Despite our limited current understanding of LOAD progression, there is an approximate 20-year preclinical phase prior to outward neurological symptom presentation, i.e., cognitive decline (Jack et al. 2018; Long and Holtzman 2019) (Fig. 10.1) where interventions and/or environmental and lifestyle factors could greatly influence AD risk (Eid et al. 2019; Frigerio et al. 2019; Yu et al. 2020; Wieckowska-Gacek et al. 2021). For example, smoking (Peters et al. 2008), heavy alcohol use (Schwarzinger et al. 2018; Rehm et al. 2019), diabetes (Athanasaki et al. 2022), hypertension (Tang et al. 2023), and obesity (Pedditzi et al. 2016) have all been demonstrated to potentially increase the risk of developing AD or accelerating the onset of AD (Fig. 10.1). On the other hand, engaging in a combination of protective activities, maintaining an active social life (Shafighi et al. 2023), and chronic disease maintenance have been shown to collectively reduce the risk of AD by up to 40–60% (Livingston et al. 2020). Unfortunately, by the time individuals are diagnosed with mild cognitive impairment (MCI) due to AD (Bradfield and Ames 2020), which can be defined as individuals performing at least 1.5 standard deviations below normal on memory tasks, they have most likely already accumulated significant AD-relevant pathology (Fig. 10.1). Therefore, developing a better understanding of how specific common lifestyle factors, for example alcohol use, contribute to AD pathogenesis and progression is critical to understanding disease etiology and uncovering novel therapeutic targets.

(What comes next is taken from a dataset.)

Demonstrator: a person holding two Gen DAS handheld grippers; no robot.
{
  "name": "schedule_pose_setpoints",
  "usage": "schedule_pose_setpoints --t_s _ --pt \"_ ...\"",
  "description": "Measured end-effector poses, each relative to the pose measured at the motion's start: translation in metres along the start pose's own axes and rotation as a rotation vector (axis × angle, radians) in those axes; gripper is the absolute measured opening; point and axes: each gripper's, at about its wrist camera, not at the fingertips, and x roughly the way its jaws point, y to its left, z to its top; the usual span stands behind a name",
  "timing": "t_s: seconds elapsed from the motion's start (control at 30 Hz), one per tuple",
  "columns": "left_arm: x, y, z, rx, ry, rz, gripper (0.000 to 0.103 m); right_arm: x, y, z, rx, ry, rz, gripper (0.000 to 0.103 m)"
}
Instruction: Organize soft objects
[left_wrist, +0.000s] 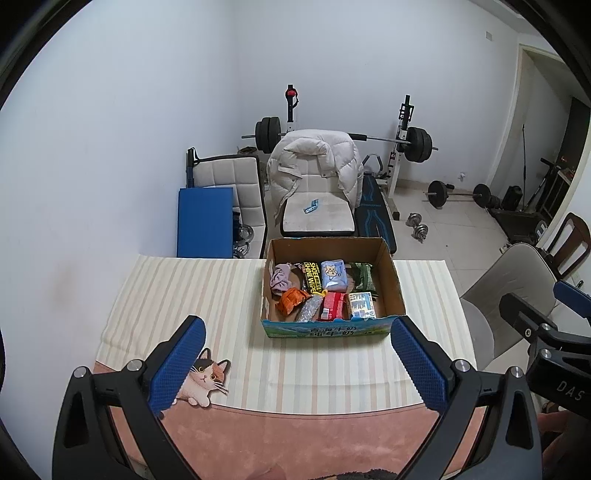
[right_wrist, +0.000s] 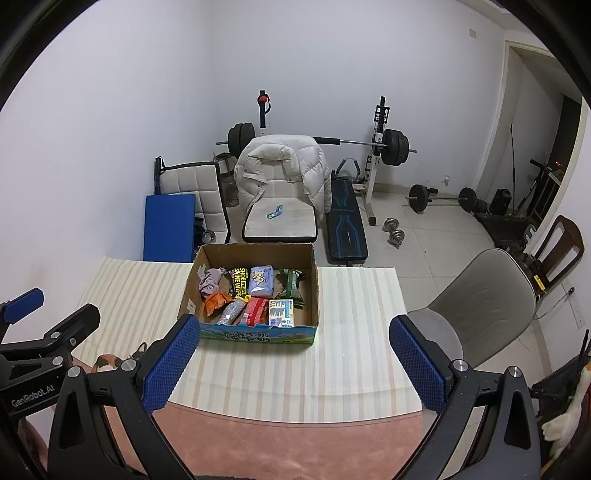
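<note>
Both the left gripper (left_wrist: 297, 363) and the right gripper (right_wrist: 293, 363) hang spread wide and empty above the table's (right_wrist: 354, 291) near edge. Beyond them, the cardboard box (left_wrist: 391, 280) of soft packets sits mid-table toward the far edge.

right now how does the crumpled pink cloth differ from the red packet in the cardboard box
The crumpled pink cloth is pale, shapeless and bunched at the box's far left corner; the red packet is bright, flat-sided and rectangular, near the front wall. Both lie inside the cardboard box, untouched by either gripper.
</note>
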Motion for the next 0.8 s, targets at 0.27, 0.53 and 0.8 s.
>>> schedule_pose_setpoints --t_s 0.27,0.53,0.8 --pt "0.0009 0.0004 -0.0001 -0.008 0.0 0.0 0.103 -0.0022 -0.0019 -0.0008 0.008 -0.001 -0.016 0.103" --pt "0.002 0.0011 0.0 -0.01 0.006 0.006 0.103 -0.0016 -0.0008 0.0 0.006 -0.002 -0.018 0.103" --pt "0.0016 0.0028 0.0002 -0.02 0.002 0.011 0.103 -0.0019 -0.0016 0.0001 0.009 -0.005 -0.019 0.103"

10.1.2. Alcohol Use Throughout the Lifespan
Alcohol is widely accessible and frequently used, with over 84% of adults aged 18 and older reporting lifetime use (NSDUH 2023). Alcohol misuse is defined as any drinking behavior that jeopardizes one’s well-being or the well-being of others and includes two primary patterns of excessive alcohol consumption: heavy alcohol use (>4 drinks on any day or >14 drinks per week for men, and >3 drinks on any day or >7 drinks per week for women) and binge drinking (4–5 drinks consumed within 2 hours) (NIAAA 2024). Alcohol use disorder (AUD), a serious medical condition resulting from patterns of excessive use, is characterized by an impaired ability to reduce or cease alcohol use despite negative social, occupational, or health consequences. In 2021, nearly 28.6 million adults aged 18 and older in the United States had an AUD (NSDUH 2021), yet only 1 in 10 individuals seek and receive treatment (Mintz et al. 2023). Further, harmful drinking behaviors are not exclusive to people suffering from AUD, as described in detail below.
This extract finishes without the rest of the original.